[Recorded data]
================

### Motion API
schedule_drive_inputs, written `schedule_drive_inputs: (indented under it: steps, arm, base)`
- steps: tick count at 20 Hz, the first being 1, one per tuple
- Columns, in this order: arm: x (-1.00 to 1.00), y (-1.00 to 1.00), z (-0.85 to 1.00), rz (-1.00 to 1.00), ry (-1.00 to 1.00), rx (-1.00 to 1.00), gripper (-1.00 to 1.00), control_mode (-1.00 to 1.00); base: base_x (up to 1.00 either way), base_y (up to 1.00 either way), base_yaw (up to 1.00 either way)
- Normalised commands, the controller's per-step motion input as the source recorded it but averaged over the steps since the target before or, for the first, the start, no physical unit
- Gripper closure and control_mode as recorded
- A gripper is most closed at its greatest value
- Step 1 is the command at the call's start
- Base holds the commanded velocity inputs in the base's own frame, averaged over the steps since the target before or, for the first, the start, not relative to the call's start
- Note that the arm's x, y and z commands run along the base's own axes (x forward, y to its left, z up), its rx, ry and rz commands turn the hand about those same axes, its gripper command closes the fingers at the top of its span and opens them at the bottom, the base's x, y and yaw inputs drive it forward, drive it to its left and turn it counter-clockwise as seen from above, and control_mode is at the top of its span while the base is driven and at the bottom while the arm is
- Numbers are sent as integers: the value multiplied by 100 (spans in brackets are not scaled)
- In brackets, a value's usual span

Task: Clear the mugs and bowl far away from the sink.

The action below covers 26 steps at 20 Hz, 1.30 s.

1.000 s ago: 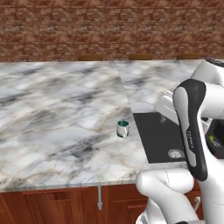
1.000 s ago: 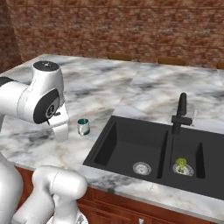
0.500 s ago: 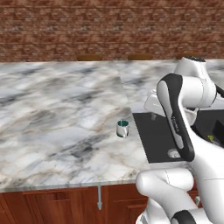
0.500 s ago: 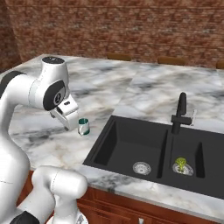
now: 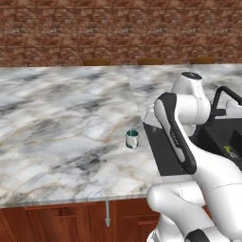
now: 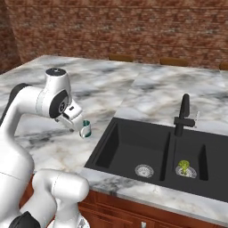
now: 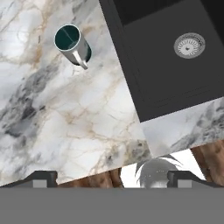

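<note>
One teal mug (image 5: 132,139) with a pale handle stands upright on the marble counter, just left of the black sink (image 6: 156,147). In the hand view the mug (image 7: 72,43) sits at the upper left and the sink's left basin (image 7: 166,65) at the upper right. My gripper (image 7: 113,179) hangs open above the counter's front edge, well short of the mug, with nothing between its fingers. From the right base view the hand (image 6: 75,124) partly overlaps the mug (image 6: 86,129). The bowl is out of view.
A black angular faucet (image 6: 182,116) stands behind the two basins. A small green thing (image 6: 183,167) lies by the right drain. The marble counter (image 5: 56,118) stretches wide to the left. A brick wall (image 5: 118,28) runs along the back. Wooden cabinet fronts (image 5: 61,220) lie below.
The arm has lifted and swung forward over the counter, carrying the open hand closer to the mug. The mug and the cameras have stayed put.
</note>
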Motion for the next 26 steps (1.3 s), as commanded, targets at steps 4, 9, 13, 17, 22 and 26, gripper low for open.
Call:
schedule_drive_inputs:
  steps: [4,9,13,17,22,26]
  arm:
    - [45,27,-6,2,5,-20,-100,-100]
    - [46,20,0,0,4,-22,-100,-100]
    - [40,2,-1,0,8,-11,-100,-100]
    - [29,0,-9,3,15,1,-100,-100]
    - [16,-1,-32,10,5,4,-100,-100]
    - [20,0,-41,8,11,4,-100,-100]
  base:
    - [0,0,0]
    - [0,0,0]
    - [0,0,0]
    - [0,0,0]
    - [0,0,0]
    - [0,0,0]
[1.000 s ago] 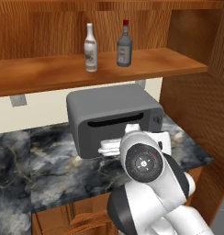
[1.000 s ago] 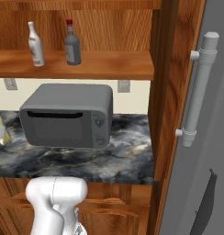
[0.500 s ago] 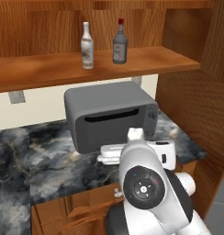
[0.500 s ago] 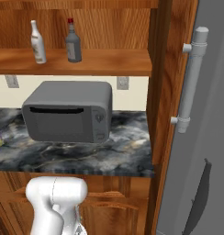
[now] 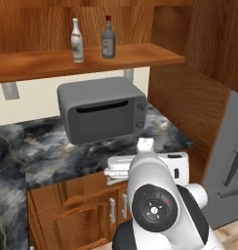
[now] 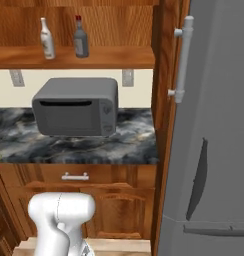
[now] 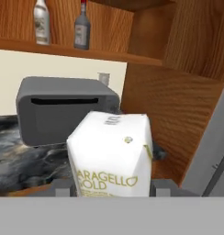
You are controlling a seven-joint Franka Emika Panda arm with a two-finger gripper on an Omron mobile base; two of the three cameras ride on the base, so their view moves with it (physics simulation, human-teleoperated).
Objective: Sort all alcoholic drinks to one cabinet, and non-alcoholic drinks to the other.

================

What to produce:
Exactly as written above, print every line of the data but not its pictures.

Solved problem:
### Motion API
schedule_drive_inputs, written `schedule_drive_inputs: (indented under it: steps, arm, base)`
- steps: tick count at 20 Hz, the first being 1, one per tuple
- Columns, in this order: arm: x (-1.00 to 1.00), y (-1.00 to 1.00), z (-0.85 to 1.00), rz (-1.00 to 1.00), ry (-1.00 to 1.00), rx (-1.00 to 1.00), gripper (-1.00 to 1.00), control_mode (-1.00 to 1.00); base: base_x (up to 1.00 either way), base_y (up to 1.00 either way), base_yaw (up to 1.00 either way)
- Normalised commands, the controller's per-step motion input as the source recorded it but averaged over the steps since the target before or, for the first, the start, no physical unit
- Gripper closure and control_mode as recorded
- A gripper is most closed at its greatest value
- Step 1 is the command at the call's start
- Base holds the commanded velocity inputs in the base's own frame, averaged over the steps since the target before or, for the first, the start, not relative to the call's start
- Note that the arm's x, y and z commands run along the base's own axes (x forward, y to its left, z up), its rx, ry and rz commands turn the hand about those same axes, its gripper command closes the fingers at the top of its span and opens them at the bottom, the base's x, y and yaw inputs drive it forward, drive it to its left and turn it counter-clockwise as seen from above, and control_mode is at the top of its span while the base is driven and at the bottom while the arm is
- Numbers are sent as integers: the value multiplied by 100 (spans in brackets are not scaled)
- In brackets, a value's usual span

Task: Clear the mugs and bowl far away from the sink.

The action below covers 26 steps at 20 Hz, 1.30 s.

1.000 s ago: 
1.000 s ago: 
0.500 s ago: 
0.500 s ago: 
now: 
now: 
now: 

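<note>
One teal mug (image 5: 132,139) with a pale handle stands upright on the marble counter, just left of the black sink (image 6: 156,147). In the hand view the mug (image 7: 72,43) sits at the upper left and the sink's left basin (image 7: 166,65) at the upper right. My gripper (image 7: 113,179) hangs open above the counter's front edge, well short of the mug, with nothing between its fingers. From the right base view the hand (image 6: 75,124) partly overlaps the mug (image 6: 86,129). The bowl is out of view.
A black angular faucet (image 6: 182,116) stands behind the two basins. A small green thing (image 6: 183,167) lies by the right drain. The marble counter (image 5: 56,118) stretches wide to the left. A brick wall (image 5: 118,28) runs along the back. Wooden cabinet fronts (image 5: 61,220) lie below.
The arm has lifted and swung forward over the counter, carrying the open hand closer to the mug. The mug and the cameras have stayed put.
</note>
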Motion for the next 26 steps (1.3 s), as commanded, targets at steps 4, 9, 13, 17, 22 and 26, gripper low for open.
Call:
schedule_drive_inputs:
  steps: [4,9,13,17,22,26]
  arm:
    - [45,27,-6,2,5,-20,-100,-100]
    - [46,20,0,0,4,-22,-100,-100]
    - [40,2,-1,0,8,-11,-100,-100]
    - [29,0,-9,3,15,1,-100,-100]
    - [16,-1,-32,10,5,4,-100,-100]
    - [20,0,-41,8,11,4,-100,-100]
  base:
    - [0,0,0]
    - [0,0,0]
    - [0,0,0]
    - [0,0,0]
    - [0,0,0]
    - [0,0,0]
[1.000 s ago] 
[1.000 s ago] 
[0.500 s ago] 
[0.500 s ago] 
[now] 
[now] 
[now] 
You are controlling a seven-joint Franka Emika Panda arm with a two-finger gripper on an Omron mobile base; two of the three cameras ride on the base, so their view moves with it (physics simulation, human-teleoperated).
Objective: Sort all alcoholic drinks to one cabinet, and non-alcoholic drinks to the other.

Now the exercise is complete.